REQUIRED WORK:
Count the lines below that contain the word "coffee", and reply with that number alone.

____ GIVEN DATA

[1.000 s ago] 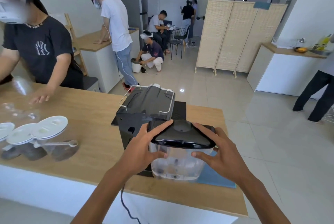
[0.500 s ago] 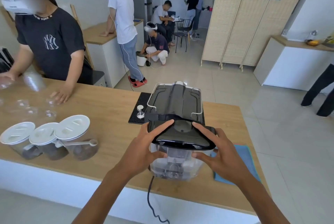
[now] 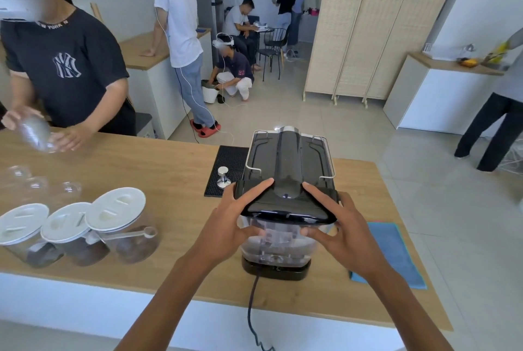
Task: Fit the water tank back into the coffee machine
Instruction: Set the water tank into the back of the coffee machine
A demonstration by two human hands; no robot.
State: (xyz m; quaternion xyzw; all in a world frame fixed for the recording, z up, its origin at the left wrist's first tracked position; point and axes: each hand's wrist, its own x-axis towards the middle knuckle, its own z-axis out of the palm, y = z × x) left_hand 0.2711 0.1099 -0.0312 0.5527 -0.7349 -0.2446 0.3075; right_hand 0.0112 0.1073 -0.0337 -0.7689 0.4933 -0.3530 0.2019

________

FINISHED TASK:
2